Vuelos, descensos y caídas del taller literario de la Asociación Cultural Rumbo

14 de junio de 2012

LOS ROSTROS, por Claudia Maglio



Hace ya algún tiempo, en un viejo pueblo donde viví hasta mi adolescencia, ocurrió una serie de fenómenos inexplicables, al menos para ciertas personas.
Debo aclarar que, como todo pueblo de provincia, nos conocíamos muy bien los unos a los otros, y que nada sucedía sin que en un instante nos enterásemos de algún nuevo acontecimiento. Pecados, alegrías, tristezas, proezas, desaciertos, casamientos, descuidos, arreglos, en fin, todo era de amplio conocimiento.
En la plaza mayor, central y única comenzaron a aparecer en sus baldosones una serie de manchas de procedencia incierta. El intendente y el resto de los pueblerinos estábamos consternados. ¿De dónde venían esas manchas? ¿Qué significado tenían?
El más atrevido del pueblo osó tocarlas y no halló restos de pintura ni ningún otro material con el que estuvieran hechas.
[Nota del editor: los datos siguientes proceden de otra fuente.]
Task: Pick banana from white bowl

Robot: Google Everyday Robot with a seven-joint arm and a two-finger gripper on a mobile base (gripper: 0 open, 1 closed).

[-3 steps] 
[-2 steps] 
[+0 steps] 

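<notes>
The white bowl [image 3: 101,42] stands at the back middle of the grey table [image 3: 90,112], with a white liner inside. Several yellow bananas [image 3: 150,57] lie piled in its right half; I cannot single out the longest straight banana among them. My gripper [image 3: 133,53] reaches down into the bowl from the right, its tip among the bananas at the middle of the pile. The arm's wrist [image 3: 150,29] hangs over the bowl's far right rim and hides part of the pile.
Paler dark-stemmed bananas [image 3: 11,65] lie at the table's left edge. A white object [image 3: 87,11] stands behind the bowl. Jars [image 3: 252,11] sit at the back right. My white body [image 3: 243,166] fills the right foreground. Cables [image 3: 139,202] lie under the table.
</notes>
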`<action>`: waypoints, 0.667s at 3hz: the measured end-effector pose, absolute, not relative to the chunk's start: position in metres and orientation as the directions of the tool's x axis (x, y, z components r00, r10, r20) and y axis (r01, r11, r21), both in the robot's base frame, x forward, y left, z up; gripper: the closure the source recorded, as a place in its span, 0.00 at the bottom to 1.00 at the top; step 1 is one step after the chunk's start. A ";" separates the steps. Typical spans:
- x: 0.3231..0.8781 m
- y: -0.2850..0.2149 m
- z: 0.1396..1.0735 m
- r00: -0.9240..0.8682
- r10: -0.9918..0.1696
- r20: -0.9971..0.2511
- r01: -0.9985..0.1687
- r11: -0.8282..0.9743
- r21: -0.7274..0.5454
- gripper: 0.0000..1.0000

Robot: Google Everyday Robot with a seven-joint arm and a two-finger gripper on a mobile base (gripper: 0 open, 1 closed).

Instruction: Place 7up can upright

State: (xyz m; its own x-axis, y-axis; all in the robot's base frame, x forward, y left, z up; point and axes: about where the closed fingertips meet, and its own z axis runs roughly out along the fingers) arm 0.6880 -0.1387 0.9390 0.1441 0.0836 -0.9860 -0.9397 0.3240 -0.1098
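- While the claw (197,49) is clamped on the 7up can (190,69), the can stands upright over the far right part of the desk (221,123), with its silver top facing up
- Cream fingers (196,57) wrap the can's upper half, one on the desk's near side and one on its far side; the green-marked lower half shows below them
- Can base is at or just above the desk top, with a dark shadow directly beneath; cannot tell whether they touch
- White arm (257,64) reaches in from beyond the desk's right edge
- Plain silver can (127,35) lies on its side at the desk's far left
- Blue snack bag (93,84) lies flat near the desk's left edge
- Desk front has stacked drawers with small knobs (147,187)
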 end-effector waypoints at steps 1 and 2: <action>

El intendente mandó inmediatamente a lavarlas, pero ni el mayor corrosivo era capaz de hacerlas desaparecer. Lo más extraño era que se formaban ante nuestros ojos como si un duende invisible las dibujase y se burlara de todos.
Las manchas, al principio asimétricas y sin sentido alguno, comenzaron a unirse conformando caras, pero no cualquier cara, sino la de algunos de los vecinos. Al presentarse de esta forma, el temor los invadía aún más. ¿Qué significaban sus caras inlavables allí dibujadas?
Cada uno que allí aparecía retratado se encerraba en su casa a rezar; el cura comenzó a realizar misas y procesiones todos los días y el intendente llamó a un gobernador amigo que en reunión conjunta con pintores, arquitectos, ingenieros, profesores y sabelotodos no pudieron llegar a ninguna conclusión y mucho menos a borrarlas.
Lo terrible fue lo que siguió, pues a los pocos días de surgir la cara de algún poblador, éste irremediablemente moría sin causa alguna, sumándose a la desesperación el médico del lugar que veía fallecer a su clientela sin poder hacer nada al respecto.
Mis amigos y yo, que por entonces tenía catorce años, por las noches nos escapábamos de nuestras casas para observar el fenómeno, hacer teorías sobre las causas y sobre todo para pedir que aparecieran las caras de aquellos que aborrecíamos y nunca las nuestras.
El tiempo fue pasando, y con cada rostro un feligrés partía. Para nosotros era muy divertido. Cuando les tocó el turno a mis padres a mí se me acabó el entretenimiento.
Unos tíos maternos de un pueblo cercano vinieron a buscarnos a mi hermana y a mí. Fue triste irse de ese extraño y doloroso lugar.
Supe que este fenómeno duró por seis meses más y sólo quedaron en pie el cura, el abogado y el médico. Todo el resto de los habitantes fallecieron y con cada muerte sus caras iban desapareciendo.
A veces creo que tendría que haber pedido con más fuerza para que la tonta de mi hermana también muriera en ese curioso y bello tiempo.




3 comentarios:

miriam dijo...

La impronta Claudia en toda su plenitud, con estas atmósferas incómodas que despabilan al lector, lo provocan, lo corren de sus placidos lugares...

miriam dijo...

(por favor, tengan a bien colocar el acento que se me quedó en el camino)
(qué va a decir la gente, qué va a decir, con esta coordinadora mal escrita)

Vicky dijo...

muy bueno Clau. atrapante y con un final genial!!